> DIRECTIONS FOR THIS TASK: Using the data that follows, return exactly the lines from the one that contains "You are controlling" through the one that contains "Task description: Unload", ends included.

> PROVIDED MATERIAL:
---
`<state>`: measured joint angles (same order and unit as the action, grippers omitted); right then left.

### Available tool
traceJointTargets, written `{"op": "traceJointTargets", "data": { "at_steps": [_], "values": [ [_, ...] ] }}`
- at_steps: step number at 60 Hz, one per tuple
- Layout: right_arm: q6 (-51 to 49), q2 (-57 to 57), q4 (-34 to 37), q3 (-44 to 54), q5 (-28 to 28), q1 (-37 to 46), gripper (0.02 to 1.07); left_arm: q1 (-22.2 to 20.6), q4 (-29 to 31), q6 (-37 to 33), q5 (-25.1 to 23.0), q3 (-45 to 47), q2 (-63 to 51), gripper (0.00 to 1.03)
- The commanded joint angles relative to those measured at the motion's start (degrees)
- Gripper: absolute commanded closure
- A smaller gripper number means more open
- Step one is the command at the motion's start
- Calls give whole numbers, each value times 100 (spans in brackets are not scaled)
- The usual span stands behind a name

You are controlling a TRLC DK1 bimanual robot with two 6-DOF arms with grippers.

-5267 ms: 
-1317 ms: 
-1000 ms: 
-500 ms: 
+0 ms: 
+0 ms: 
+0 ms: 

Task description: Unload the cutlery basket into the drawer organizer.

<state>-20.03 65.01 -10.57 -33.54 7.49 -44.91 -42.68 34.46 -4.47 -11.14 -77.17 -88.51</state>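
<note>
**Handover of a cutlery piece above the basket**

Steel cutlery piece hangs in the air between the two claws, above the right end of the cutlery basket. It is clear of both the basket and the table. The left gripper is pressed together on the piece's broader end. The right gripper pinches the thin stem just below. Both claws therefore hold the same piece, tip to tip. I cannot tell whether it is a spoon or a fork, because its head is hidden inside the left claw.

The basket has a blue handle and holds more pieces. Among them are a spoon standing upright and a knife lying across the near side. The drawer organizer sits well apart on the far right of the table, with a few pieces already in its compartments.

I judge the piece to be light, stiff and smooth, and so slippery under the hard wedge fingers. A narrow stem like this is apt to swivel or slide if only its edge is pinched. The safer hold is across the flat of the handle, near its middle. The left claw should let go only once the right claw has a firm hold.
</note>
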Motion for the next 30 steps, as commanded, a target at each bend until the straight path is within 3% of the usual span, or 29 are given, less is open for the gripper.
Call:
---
> ANSWER FOR THIS EXERCISE:
You are controlling a TRLC DK1 bimanual robot with two 6-DOF arms with grippers.

-5267 ms: 
-1317 ms: 
-1000 ms: 
-500 ms: 
+0 ms: 
+0 ms: 
+0 ms: 

Task description: Unload the cutlery basket into the drawer organizer.

What this exercise asked for has been supplied.